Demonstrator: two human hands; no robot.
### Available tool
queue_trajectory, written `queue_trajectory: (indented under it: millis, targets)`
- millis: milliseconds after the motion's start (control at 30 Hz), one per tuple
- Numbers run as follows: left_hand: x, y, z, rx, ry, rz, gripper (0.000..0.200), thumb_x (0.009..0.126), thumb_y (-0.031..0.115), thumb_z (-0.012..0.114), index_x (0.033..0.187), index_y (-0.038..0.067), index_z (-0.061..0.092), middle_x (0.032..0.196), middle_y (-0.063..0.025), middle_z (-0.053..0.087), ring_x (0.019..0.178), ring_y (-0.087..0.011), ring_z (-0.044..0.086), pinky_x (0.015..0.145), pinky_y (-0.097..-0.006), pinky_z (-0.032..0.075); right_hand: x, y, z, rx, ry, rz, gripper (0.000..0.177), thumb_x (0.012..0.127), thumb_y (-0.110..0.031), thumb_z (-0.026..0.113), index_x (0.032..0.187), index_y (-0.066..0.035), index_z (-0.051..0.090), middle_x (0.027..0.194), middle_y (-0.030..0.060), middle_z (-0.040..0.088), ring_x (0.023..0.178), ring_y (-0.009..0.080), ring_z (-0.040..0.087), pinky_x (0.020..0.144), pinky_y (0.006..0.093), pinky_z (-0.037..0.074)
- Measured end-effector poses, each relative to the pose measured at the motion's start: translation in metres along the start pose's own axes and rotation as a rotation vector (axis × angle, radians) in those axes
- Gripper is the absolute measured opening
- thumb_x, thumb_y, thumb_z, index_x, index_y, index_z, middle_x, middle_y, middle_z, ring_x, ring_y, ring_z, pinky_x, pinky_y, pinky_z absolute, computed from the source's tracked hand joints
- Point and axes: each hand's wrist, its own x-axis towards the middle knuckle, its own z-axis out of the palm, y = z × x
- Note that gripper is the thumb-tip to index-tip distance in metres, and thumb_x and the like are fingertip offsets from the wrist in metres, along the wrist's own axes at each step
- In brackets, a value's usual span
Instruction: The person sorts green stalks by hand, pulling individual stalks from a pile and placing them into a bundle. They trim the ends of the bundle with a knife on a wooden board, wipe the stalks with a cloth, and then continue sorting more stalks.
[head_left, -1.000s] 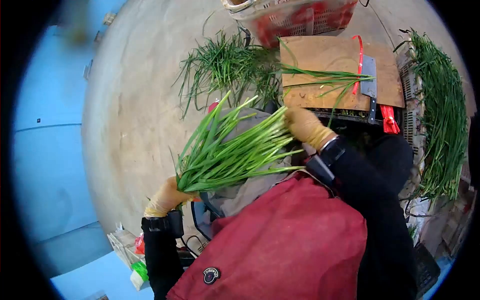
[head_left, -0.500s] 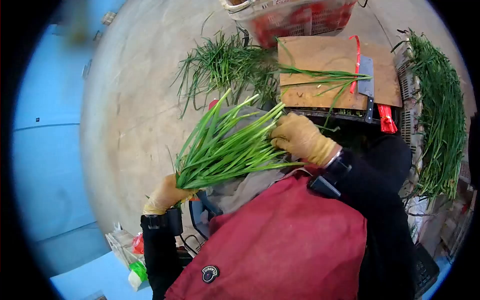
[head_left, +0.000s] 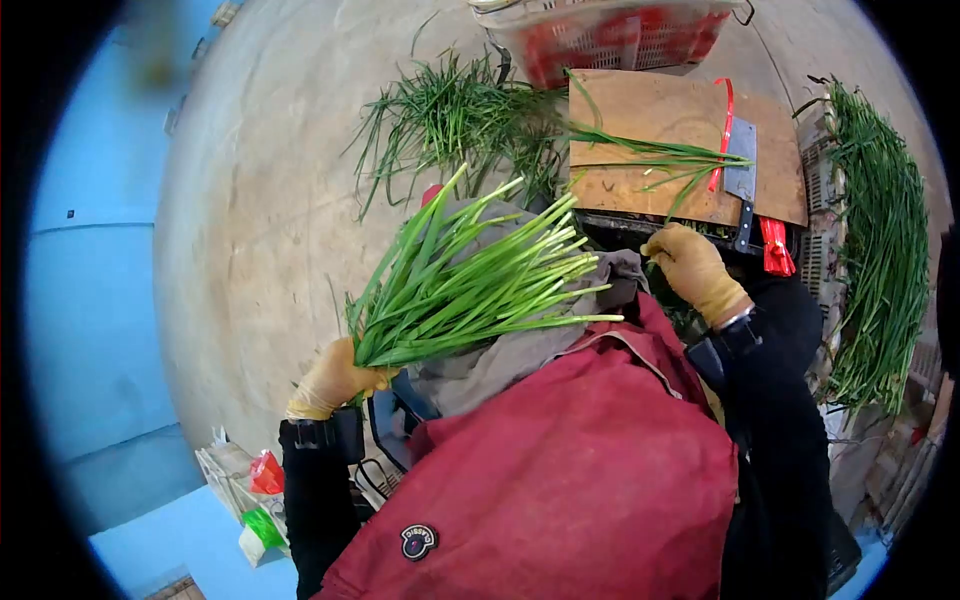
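A bunch of garlic chives (head_left: 470,275) lies fanned over my lap, pale stem ends pointing right. My left hand (head_left: 338,380), in a yellowish glove, is closed around its leafy end. Apart from the bunch, to its right, is my gloved right hand (head_left: 692,268), fingers curled together below the board's front edge. Whatever those fingers may pinch is too small to make out. On the wooden board (head_left: 625,105) are a few loose chives (head_left: 650,152), a cleaver (head_left: 741,172) and a red strip (head_left: 722,135).
A loose heap of chives (head_left: 450,115) covers part of the floor ahead. At the right stands a crate (head_left: 817,165) piled with long chives (head_left: 880,250). Behind the board is a red and white basket (head_left: 620,45). Red ties (head_left: 776,245) hang at the board's front corner.
My right hand has left the stem ends and moved right, towards the board's front edge. The left hand keeps its hold on the bunch. The view has shifted slightly.
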Motion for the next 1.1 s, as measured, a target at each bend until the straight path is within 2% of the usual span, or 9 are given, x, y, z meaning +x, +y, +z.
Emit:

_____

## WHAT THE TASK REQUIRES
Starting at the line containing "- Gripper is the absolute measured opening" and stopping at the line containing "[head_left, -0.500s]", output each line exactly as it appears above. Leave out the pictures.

## RESULT OF THE TASK
- Gripper is the absolute measured opening
- thumb_x, thumb_y, thumb_z, index_x, index_y, index_z, middle_x, middle_y, middle_z, ring_x, ring_y, ring_z, pinky_x, pinky_y, pinky_z absolute, computed from the source's tracked hand joints
- Point and axes: each hand's wrist, its own x-axis towards the middle knuckle, its own z-axis out of the palm, y = z × x
- Note that gripper is the thumb-tip to index-tip distance in metres, and thumb_x and the like are fingertip offsets from the wrist in metres, along the wrist's own axes at each step
- In brackets, a value's usual span
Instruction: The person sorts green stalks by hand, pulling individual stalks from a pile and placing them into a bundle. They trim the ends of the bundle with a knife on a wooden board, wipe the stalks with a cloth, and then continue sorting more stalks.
[head_left, -1.000s] 
[head_left, -0.500s] 

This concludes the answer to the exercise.